Boris Johnson urges US to reconsider immunity for diplomat’s wife who fled from UK after crash

British Prime Minister Boris Johnson has asked the United States to reconsider giving immunity to a diplomat’s wife who fled the United Kingdom after a teenager died in a fatal crash.

Authorities said Saturday that a 42-year-old woman, who is considered a suspect in the wrong-way collision, left the U.K. after she previously told investigators “she had no plans to leave the country in the near future.”

“I do not think that it can be right to use the process of diplomatic immunity for this type of purpose. And I hope that Anne Sacoolas will come back and will engage properly with the processes of law as they are carried out in this country,” Johnson said, disclosing the woman’s identity. “That’s a point that we’ve raised or are raising today with the American ambassador here in the U.K., and I hope it will be resolved very shortly.”

He added, “And to anticipate a question you might want to raise, if we can’t resolve it, then of course I will be raising it myself personally with the White House.”

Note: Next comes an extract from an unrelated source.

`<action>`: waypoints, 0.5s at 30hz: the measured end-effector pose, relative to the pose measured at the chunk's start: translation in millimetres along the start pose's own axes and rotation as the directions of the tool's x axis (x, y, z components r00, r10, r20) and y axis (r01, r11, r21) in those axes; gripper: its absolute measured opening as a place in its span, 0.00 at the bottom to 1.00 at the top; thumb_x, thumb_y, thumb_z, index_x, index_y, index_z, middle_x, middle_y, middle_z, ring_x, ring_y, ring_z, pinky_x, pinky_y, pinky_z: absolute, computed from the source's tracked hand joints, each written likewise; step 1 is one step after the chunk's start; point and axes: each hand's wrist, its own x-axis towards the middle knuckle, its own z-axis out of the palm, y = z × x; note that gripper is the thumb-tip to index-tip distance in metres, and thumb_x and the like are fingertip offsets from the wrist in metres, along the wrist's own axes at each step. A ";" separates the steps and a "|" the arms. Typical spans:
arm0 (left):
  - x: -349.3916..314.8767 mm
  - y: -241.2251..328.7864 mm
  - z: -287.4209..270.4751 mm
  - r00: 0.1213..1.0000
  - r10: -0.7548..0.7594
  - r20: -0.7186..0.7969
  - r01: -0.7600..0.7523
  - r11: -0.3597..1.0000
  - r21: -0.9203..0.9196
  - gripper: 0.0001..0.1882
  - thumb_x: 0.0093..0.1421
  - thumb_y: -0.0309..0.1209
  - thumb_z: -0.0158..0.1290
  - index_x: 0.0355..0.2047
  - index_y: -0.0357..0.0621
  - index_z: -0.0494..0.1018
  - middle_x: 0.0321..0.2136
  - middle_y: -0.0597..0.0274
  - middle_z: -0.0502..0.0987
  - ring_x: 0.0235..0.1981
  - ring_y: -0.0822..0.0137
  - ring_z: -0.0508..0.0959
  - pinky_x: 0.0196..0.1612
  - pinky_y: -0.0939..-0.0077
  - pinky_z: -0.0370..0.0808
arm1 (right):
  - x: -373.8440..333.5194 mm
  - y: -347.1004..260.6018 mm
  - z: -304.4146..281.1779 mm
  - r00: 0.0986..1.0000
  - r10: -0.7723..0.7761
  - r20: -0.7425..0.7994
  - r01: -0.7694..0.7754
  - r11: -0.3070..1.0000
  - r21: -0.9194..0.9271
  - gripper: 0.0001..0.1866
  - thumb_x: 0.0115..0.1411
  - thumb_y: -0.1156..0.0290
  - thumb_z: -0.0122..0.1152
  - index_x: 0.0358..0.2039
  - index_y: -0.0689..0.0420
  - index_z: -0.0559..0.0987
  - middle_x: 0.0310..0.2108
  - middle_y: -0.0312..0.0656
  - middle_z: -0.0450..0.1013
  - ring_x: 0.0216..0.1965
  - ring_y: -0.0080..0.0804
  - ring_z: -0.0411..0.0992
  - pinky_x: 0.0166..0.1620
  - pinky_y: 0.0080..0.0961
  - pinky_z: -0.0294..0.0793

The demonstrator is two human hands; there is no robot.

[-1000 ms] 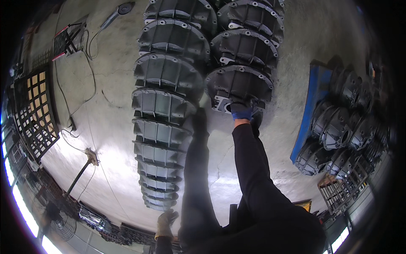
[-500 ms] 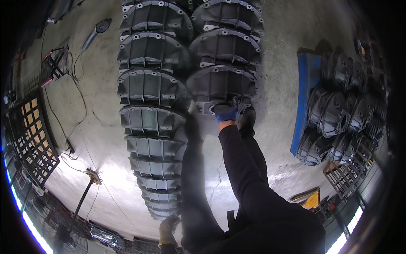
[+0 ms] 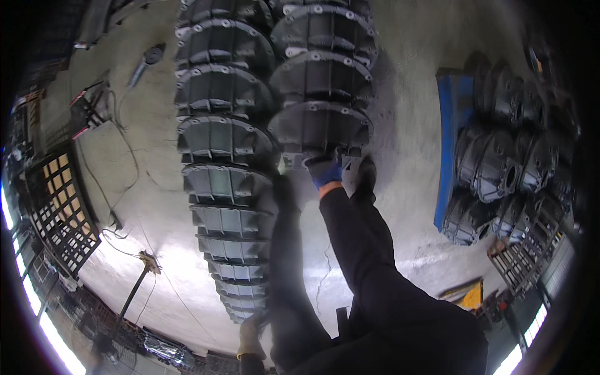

Harry Dunn, 19, died in an Aug. 27 wreck after a car collided with his motorcycle near the Royal Air Force Croughton station, which is operated by the U.S. Air Force. Police said a car traveling on the wrong side of the road hit Dunn head-on. Dunn sustained serious injuries and died at the hospital.

Dunn’s parents pleaded for President Trump to send Sacoolas back to the U.K.

“President Trump, please listen,” Dunn’s mother, Charlotte Charles, said in an interview with Sky News. “We’re a family in ruin. We’re broken.”

“We can’t grieve,” she said. “Please, please let her get back on a plane.”

“We express our deepest sympathies and offer condolences to the family of the deceased in the tragic August 27 accident involving a vehicle driven by the spouse of a U.S. diplomat assigned to the United Kingdom Embassy,” a statement from the U.S. Embassy in London said.

The embassy would not confirm the identities of those involved in the collision “due to security and privacy considerations,” it said. The embassy did confirm “the family has left the U.K.”

Family members of diplomats living abroad are covered by immunity under the 1961 Vienna Convention on Diplomatic Relations.

Sacoolas is married to U.S. diplomat Jonathan Sacoolas, and the couple has three children, according to Sky News.